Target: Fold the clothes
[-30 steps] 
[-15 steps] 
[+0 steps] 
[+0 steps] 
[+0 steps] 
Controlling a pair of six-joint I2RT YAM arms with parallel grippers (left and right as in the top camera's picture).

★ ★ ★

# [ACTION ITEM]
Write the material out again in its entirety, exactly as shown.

# [TASK OUTPUT]
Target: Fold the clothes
[-30 steps] 
[-15 steps] 
[+0 steps] 
[+0 steps] 
[+0 steps] 
Controlling a pair of six-joint I2RT YAM arms with parallel grippers (left and right as in the top camera's picture).

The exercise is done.